ASSIGNMENT | Using the material below, print the line that contains "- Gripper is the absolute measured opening", the line that contains "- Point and", and every line in between, exactly and nothing else.
====== DATA PROVIDED ======
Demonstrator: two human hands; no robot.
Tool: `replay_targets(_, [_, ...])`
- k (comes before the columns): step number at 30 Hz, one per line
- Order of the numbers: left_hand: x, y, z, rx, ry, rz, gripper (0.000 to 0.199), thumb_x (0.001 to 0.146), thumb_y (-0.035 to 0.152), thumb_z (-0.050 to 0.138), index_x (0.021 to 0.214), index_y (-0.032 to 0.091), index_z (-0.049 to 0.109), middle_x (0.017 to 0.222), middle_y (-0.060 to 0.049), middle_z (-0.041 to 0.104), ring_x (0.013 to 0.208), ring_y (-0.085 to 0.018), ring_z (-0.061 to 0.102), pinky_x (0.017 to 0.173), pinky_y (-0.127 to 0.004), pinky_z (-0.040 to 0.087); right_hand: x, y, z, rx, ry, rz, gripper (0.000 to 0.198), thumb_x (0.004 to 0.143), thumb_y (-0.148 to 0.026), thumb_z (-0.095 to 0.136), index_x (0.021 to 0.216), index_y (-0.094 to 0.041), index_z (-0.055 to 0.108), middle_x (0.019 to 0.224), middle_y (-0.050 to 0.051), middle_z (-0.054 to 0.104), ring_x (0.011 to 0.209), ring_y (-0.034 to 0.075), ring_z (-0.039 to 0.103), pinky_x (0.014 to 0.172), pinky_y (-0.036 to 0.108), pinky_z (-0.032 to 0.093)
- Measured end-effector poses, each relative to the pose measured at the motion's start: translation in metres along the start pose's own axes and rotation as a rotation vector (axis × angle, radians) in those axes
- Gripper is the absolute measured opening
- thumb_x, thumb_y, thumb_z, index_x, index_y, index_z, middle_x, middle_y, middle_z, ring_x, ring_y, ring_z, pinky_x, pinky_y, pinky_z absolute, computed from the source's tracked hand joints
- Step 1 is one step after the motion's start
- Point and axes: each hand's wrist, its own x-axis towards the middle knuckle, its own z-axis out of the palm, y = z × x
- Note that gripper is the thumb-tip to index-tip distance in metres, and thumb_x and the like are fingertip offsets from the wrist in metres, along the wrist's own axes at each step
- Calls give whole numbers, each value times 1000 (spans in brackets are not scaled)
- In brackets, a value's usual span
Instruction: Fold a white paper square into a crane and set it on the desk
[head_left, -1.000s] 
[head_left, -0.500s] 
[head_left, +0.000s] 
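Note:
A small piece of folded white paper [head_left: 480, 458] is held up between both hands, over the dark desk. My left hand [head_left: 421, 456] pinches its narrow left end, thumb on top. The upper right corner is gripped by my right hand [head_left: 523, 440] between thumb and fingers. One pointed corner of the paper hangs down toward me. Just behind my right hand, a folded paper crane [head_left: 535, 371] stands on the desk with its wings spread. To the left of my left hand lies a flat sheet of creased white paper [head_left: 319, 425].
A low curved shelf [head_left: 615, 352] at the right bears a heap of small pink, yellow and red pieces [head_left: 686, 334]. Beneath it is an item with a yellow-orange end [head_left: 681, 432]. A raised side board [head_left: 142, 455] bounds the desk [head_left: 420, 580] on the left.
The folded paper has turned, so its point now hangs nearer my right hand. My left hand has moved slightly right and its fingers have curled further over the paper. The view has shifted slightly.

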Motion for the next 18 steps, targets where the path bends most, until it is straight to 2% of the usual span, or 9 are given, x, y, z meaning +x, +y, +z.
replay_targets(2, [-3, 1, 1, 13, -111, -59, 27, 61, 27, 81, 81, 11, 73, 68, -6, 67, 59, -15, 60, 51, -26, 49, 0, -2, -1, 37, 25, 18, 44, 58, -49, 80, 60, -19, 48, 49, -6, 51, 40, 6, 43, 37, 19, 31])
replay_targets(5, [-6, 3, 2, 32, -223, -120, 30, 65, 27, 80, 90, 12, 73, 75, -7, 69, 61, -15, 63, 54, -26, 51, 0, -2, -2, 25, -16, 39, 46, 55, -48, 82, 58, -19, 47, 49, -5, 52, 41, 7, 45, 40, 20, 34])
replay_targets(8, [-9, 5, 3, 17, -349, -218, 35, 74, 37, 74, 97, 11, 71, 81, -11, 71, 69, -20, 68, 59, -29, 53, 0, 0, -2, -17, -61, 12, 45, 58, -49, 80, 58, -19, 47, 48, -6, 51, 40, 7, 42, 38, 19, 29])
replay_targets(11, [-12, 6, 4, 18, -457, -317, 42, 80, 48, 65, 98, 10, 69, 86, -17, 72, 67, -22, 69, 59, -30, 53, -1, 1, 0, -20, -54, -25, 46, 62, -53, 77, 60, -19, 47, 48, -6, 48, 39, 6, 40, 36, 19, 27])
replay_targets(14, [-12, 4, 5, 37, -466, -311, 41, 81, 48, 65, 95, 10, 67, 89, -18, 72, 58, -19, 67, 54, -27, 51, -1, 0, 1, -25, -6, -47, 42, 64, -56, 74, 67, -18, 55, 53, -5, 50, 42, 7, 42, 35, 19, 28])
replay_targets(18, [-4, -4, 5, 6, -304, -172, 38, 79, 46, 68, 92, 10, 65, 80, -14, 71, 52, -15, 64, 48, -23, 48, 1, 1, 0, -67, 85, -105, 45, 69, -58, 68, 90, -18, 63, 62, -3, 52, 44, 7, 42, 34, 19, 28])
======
RESPONSE BELOW |
- Gripper is the absolute measured opening
- thumb_x, thumb_y, thumb_z, index_x, index_y, index_z, middle_x, middle_y, middle_z, ring_x, ring_y, ring_z, pinky_x, pinky_y, pinky_z absolute, computed from the source's tracked hand joints
- Step 1 is one step after the motion's start
- Point and axes: each hand's wrist, its own x-axis towards the middle knuckle, its own z-axis out of the palm, y = z × x

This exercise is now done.